• _WHAT THIS TASK INVOLVES_: Instruction for the data below: set down exactly the lines from the line with "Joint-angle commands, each" to the line with "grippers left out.", inclusive, and no others.
━━ DATASET RECORDS
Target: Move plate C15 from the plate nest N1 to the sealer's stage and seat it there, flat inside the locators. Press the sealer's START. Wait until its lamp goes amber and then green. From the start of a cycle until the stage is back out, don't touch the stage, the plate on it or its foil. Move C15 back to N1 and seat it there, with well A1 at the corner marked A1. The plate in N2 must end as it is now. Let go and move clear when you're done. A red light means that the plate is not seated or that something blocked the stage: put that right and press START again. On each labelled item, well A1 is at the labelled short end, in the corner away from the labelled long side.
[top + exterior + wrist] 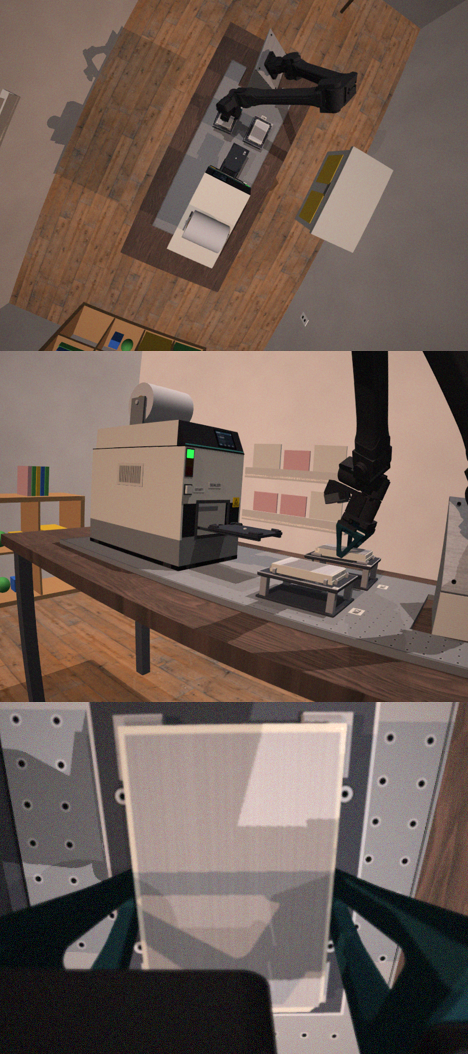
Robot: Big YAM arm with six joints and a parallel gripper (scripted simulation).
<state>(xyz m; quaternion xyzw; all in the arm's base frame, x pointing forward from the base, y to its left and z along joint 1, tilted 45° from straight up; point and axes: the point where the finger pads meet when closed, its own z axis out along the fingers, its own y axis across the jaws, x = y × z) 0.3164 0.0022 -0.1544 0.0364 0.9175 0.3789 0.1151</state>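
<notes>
Plate C15 (219, 124) (360, 554) (200, 802) lies at nest N1 (374, 563) (116, 832), between its corner locators; whether it is fully down is hard to tell. Its top is smooth, with no wells visible. My gripper (351, 548) (233, 879) is shut on C15, one finger against each long side. The other plate (259, 131) (310, 568) lies flat in nest N2 (331, 603). The sealer (223, 196) (139, 502) shows a green lamp (190, 453) above its START button (187, 489). Its stage (235, 160) (257, 532) is out and bears no plate.
The foil roll (206, 231) (169, 404) sits on top of the sealer. The arm's mounting plate (270, 49) (457, 547) stands at the end of the table beyond the nests. N2 is close beside N1, and the stage projects towards both nests.
</notes>
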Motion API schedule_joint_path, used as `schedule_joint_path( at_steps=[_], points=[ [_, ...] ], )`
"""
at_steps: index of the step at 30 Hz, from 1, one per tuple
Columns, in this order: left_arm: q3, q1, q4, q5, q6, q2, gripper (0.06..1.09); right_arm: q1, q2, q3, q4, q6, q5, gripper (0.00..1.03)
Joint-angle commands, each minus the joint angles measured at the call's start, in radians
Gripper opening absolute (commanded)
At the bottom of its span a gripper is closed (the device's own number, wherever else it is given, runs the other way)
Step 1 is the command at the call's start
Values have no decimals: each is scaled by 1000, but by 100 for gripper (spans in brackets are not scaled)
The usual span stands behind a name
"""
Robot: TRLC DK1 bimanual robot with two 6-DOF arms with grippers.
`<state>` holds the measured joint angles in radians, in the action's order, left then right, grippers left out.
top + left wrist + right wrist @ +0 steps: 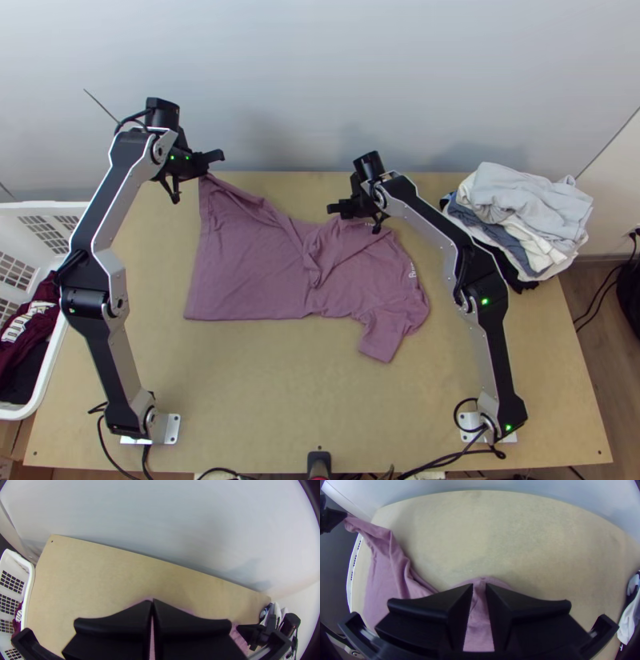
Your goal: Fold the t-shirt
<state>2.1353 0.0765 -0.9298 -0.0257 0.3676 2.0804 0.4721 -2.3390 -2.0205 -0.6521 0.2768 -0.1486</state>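
T-shirt corner, unseen between left gripper's jaws

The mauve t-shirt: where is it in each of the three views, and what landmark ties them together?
Top view: mauve t-shirt across the middle of the table, one end raised.
Left wrist view: slivers at the tips of the left hand, plus a patch farther off.
Right wrist view: between the fingers of the right hand, and stretching away to the left hand.
Shared landmark: white basket.
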Motion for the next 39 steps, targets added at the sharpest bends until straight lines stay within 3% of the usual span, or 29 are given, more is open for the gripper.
schedule_joint_path(
  at_steps=[1,17,19,21,25,26,28,39],
  points=[
    [2,-4,0,0,1,-3,10,13,6,-1,-4,-21,0,3],
    [2,-1,3,0,5,-11,10,-27,52,-1,-17,-5,12,4],
    [2,0,3,0,7,-11,10,-27,50,6,-17,-5,12,27],
    [2,0,3,0,7,-14,10,-24,52,14,-21,-5,11,44],
    [2,-3,3,0,7,-11,10,-20,47,14,-27,-2,11,47],
    [2,-3,5,0,7,-11,10,-20,44,11,-29,-2,11,59],
    [2,-4,5,0,7,-10,10,-18,35,6,-34,-4,11,71],
    [2,-7,16,0,5,-6,10,-10,-16,-35,-44,-10,12,69]
  ],
)
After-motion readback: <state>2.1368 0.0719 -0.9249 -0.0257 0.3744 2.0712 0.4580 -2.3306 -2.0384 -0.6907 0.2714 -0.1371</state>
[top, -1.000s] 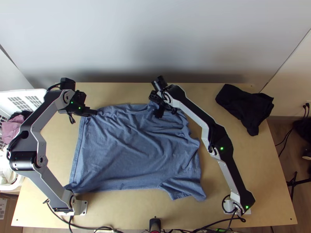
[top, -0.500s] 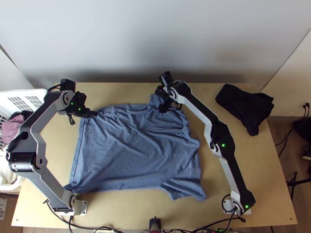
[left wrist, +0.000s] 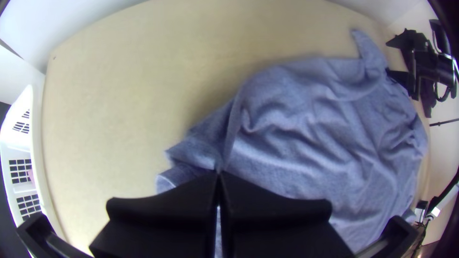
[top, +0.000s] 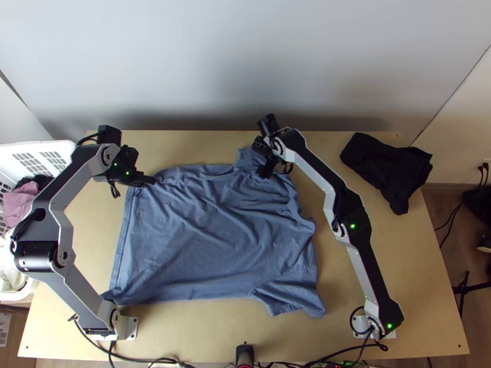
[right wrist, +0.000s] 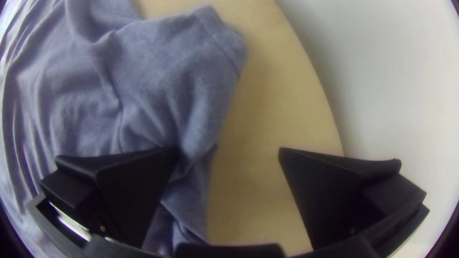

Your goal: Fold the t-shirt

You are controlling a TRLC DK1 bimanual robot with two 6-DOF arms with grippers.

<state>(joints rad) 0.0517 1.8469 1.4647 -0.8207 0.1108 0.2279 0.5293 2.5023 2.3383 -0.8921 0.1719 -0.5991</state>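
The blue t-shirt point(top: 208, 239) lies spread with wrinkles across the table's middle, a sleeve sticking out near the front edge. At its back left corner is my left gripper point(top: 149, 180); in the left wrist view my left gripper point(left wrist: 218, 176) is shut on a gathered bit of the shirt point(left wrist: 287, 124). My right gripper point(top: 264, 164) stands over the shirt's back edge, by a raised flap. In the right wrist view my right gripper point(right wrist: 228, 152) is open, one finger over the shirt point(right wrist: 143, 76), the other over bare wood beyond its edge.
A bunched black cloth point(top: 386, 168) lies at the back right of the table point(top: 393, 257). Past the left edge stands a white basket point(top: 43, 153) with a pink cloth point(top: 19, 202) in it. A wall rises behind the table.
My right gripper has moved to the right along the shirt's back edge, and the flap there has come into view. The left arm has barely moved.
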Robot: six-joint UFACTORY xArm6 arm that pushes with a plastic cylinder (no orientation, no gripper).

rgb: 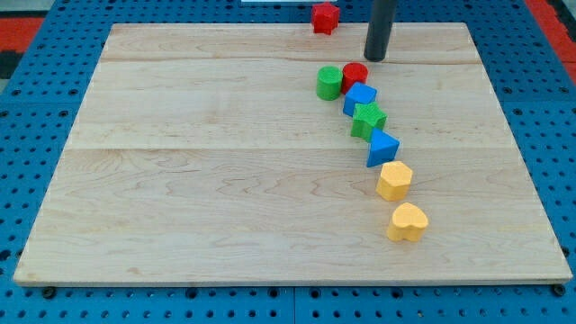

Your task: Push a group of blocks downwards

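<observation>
My tip (pixel 375 58) rests on the board near the view's top, just up and right of the red cylinder (pixel 355 74). A green cylinder (pixel 329 82) sits to the left of the red one, touching it. Below them a chain runs down and right: a blue block (pixel 360 96), a green star-like block (pixel 368 119), a blue triangular block (pixel 382 147), a yellow hexagonal block (pixel 394 180) and a yellow heart-shaped block (pixel 407 221). A red block (pixel 325 17) lies at the board's top edge, left of the rod.
The wooden board (pixel 198 180) lies on a blue pegboard (pixel 27 135). All blocks are in the board's right half.
</observation>
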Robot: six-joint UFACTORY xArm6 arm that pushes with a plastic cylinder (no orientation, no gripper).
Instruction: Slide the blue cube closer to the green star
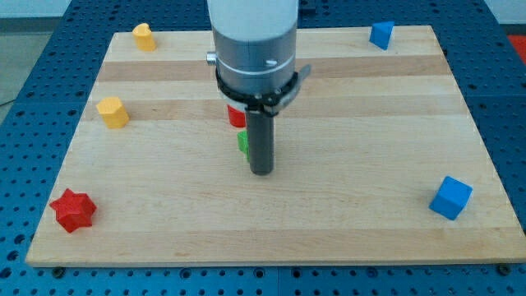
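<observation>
- Near edge, view's left: red star-shaped block (73, 210) sits close to the bottom-left corner of the pale wooden board (345, 205).
- Near edge, view's right: blue cube (450, 197), the larger of the two blue pieces, rests near the bottom-right corner. Nothing touches it.
- Centre: my tip (261, 171), the lower end of the straight dark rod, stands on the board just left of mid-width, well apart from the blue cube.
- No jaws on this rig, so there is no apart or together to record; the rod clamps on nothing.
- Just beside the rod on the view's left: a small green block (243, 142), mostly hidden behind the rod; shape cannot be made out, and contact with the rod cannot be judged.
- Directly above the green block: a small red block (237, 116), partly covered by the arm's grey cylindrical housing (253, 45).
- Mid-left: yellow rounded block (113, 112) near the left edge.
- Far left: second yellow block (145, 37) near the top-left corner.
- Far right: second, smaller blue block (380, 34) at the top edge.
- Around the board: blue perforated table surface (509, 99).
</observation>
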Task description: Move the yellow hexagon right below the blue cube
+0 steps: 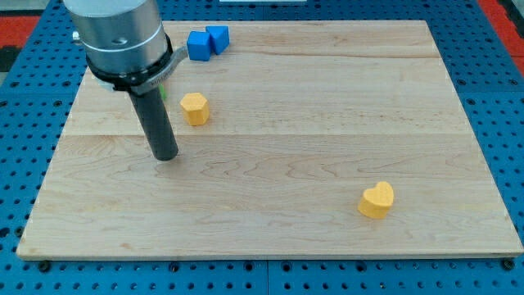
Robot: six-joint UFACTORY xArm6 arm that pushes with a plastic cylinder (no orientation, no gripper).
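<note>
No pincer is fitted here, so nothing is held; just the rod, with my tip point(166, 156) parked on the wooden surface point(311, 123), a bit down-left of the yellow hexagon point(195, 108). The hexagon is found below the blue cube point(207, 42), clearly apart. A yellow heart point(377, 199) is seen far right-bottom.

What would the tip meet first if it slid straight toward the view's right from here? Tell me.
Probably nothing: my tip sits below-left of the yellow hexagon, and the yellow heart lies lower, so that line looks free.
</note>
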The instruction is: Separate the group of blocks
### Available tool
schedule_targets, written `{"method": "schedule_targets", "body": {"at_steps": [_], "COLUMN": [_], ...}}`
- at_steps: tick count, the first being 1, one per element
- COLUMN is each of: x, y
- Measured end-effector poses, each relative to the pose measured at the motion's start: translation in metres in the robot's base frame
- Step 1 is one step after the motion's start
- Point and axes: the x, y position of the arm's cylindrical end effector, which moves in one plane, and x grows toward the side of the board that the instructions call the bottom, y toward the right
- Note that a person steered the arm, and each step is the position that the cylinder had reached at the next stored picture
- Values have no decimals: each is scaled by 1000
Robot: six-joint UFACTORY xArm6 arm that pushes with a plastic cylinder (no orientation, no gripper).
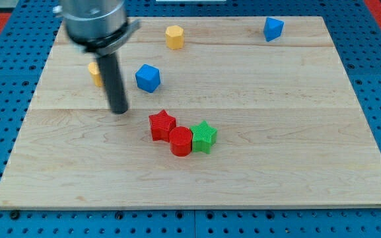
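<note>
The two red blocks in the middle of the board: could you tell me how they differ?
The red star block has pointed arms; the red cylinder is round. The star lies toward the view's left and top, nearer my tip; the cylinder lies lower right, against the green star block. Both are red, and they touch each other.

On the wooden board [296,165] I count seven blocks: two red [162,124], two blue [147,77], two yellow [174,36], one green star [205,137].
</note>
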Motion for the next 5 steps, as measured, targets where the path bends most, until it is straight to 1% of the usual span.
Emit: {"method": "schedule_targets", "body": {"at_steps": [1,2,3,4,5], "x": [3,12,33,58,23], "y": [30,82,35,67,123]}}
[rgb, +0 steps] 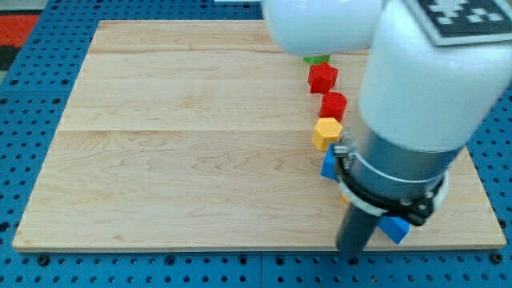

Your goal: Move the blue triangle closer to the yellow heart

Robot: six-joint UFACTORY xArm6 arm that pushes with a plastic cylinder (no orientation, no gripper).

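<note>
Since the arm hides much of the desk (200, 144), you can't confirm shapes. My tip (350, 254) sits just left of a blue block (394, 230). The yellow block (326, 132) lies toward the view's top, touching another blue piece (328, 164). There are no fingers, only a rod.

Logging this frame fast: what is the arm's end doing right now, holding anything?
No gripper: the arm ends in a rod, which holds nothing.
My tip is near the view's bottom, just left of a blue block; whether they touch cannot be told.
</note>
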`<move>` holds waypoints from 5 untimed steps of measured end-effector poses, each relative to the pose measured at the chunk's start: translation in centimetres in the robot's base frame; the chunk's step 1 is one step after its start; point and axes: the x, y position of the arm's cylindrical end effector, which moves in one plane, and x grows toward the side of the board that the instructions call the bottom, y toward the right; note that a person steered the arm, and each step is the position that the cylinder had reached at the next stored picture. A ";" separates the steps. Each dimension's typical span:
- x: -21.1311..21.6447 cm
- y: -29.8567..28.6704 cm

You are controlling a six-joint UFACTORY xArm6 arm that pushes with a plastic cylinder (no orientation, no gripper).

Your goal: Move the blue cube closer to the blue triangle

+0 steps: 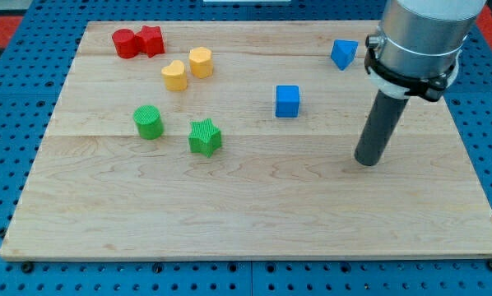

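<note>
The blue cube (287,100) sits on the wooden board (254,205), a little right of centre. The blue triangle (343,53) lies near the board's top edge, up and to the right of the cube, with a gap between them. My tip (366,162) rests on the board to the right of and below the cube, well apart from it. The rod rises from the tip to the arm's grey body at the view's top right, just right of the triangle.
Two red blocks (137,42) touch each other at the top left. A yellow heart (174,76) and a yellow cylinder (201,62) sit below them. A green cylinder (148,122) and a green star (205,137) lie left of centre.
</note>
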 end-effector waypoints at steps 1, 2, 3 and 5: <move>-4.2 -7.0; -9.1 -9.2; -12.3 -8.5; -16.8 -6.3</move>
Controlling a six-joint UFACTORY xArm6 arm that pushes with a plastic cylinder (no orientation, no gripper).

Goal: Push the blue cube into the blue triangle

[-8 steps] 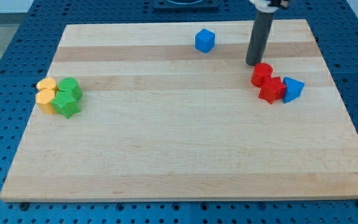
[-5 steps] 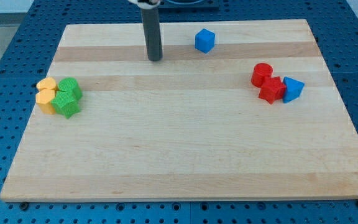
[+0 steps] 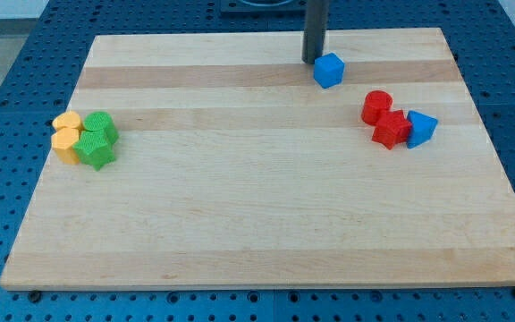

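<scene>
You are looking at a pale wooden board (image 3: 266, 224) lying on a blue perforated table (image 3: 7, 89). A dark upright rod comes down from the far edge of the scene, and my tip (image 3: 314, 60) rests on the board near its far edge, a little right of centre. There is no gripper on this arm, so nothing opens or closes; the rod simply ends in a blunt tip.

The blue cube (image 3: 328, 70) sits just beside my tip, on its right and slightly nearer side. The two look to be touching or almost touching; you cannot tell which from this view.

The blue triangle (image 3: 421, 127) lies well apart from the cube, further right and nearer, close to the board's right edge. It presses against a red star-shaped block (image 3: 391, 129) on its left. A red cylinder (image 3: 376, 106) sits just left of and beyond that red block, touching it. These three form a tight cluster.

On the left side of the board, close to its left edge, there is a second cluster. Two yellow blocks, one (image 3: 66, 121) beyond the other (image 3: 64, 140), sit on the outer left; their shapes are hard to make out. Two green blocks, one (image 3: 102, 124) beyond the other (image 3: 96, 148), sit touching them on the right.
</scene>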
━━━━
• _OUTPUT FOR THIS TASK_:
Joint-angle commands, each minus the joint angles measured at the call's start, in radians
Gripper opening absolute (commanded)
At the bottom of its span a gripper is closed (the device's own number, wherever else it is given, runs the other way)
Step 1 is the command at the call's start
Values have no decimals: each is scaled by 1000, but by 100 for gripper (spans in brackets are not scaled)
The usual span stands behind a name
"""
Robot: TRLC DK1 bimanual robot with two 6-DOF arms with grippers.
`<state>` holds the measured joint angles in radians, in the action's order, left then right, grippers left out.

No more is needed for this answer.